Start of Task data
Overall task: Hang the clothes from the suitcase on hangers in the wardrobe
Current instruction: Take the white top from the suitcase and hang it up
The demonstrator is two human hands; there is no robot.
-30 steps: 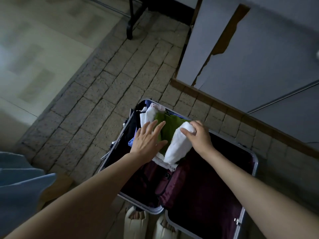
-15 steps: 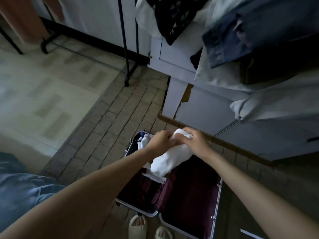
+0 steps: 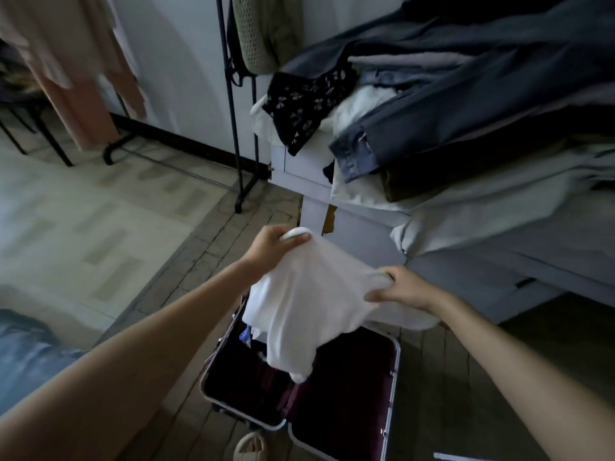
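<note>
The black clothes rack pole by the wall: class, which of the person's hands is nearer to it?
Left. The left hand grips the white garment just below the pole's foot; the right hand grips farther right, nearer the cabinet.

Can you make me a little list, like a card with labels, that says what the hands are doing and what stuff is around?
left hand: grips one top edge of the white garment
right hand: grips the other edge
white garment: spread between both hands, hanging above the suitcase
suitcase: open on the floor, dark red lining, some clothes inside
pile of clothes: heaped on the white cabinet
clothes rack: black, pink garment hanging
</note>
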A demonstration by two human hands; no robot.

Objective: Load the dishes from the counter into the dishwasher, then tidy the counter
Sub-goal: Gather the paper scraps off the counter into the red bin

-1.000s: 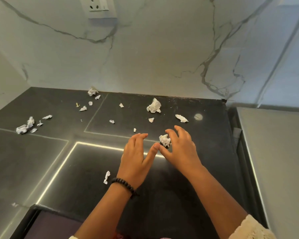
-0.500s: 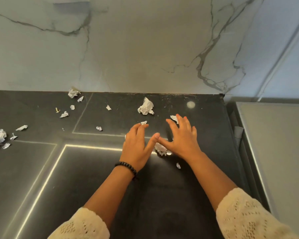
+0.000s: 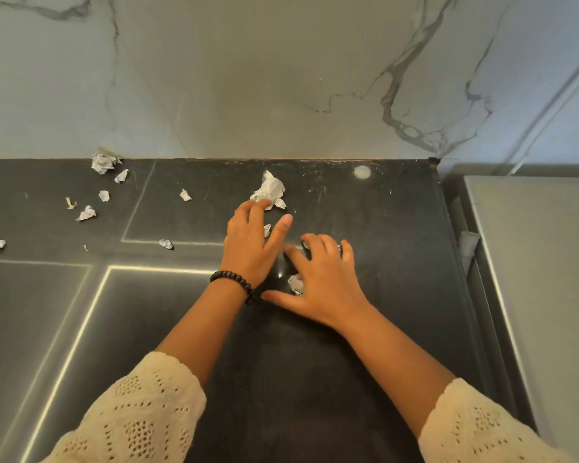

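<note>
Since half a second back, left hand (image 3: pixel 248 242) reached farther toward twelve o'clock, fingertips now touching the large crumpled white paper wad (image 3: pixel 269 192), fingers extended, nothing grasped. Right hand (image 3: pixel 321 282) spread flat, loosely cupped over small crinkled white scraps (image 3: pixel 295 283), likely corralling them on the smooth dark stone counter (image 3: pixel 381 228). More torn bits (image 3: pixel 103 196) scattered toward ten o'clock.

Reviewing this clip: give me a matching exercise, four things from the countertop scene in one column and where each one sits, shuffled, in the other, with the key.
Things:
1. largest paper wad
2. bead bracelet
3. paper scrap
4. crumpled wad

Places:
A. against the wall, far left
B. under the right hand
C. on the left wrist
D. at the fingertips of the left hand

Pairs: 1-D, 2-C, 3-B, 4-A
</note>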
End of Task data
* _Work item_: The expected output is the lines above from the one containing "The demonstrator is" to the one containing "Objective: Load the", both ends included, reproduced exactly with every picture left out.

* _Task answer_:
The demonstrator is two human hands; there is no robot.
-30 steps: 
-15 steps: 
+0 steps: 
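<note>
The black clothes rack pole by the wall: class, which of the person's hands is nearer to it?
Left. The left hand grips the white garment just below the pole's foot; the right hand grips farther right, nearer the cabinet.

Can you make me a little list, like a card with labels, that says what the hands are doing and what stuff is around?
left hand: grips one top edge of the white garment
right hand: grips the other edge
white garment: spread between both hands, hanging above the suitcase
suitcase: open on the floor, dark red lining, some clothes inside
pile of clothes: heaped on the white cabinet
clothes rack: black, pink garment hanging
</note>
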A demonstration by two human hands; no robot.

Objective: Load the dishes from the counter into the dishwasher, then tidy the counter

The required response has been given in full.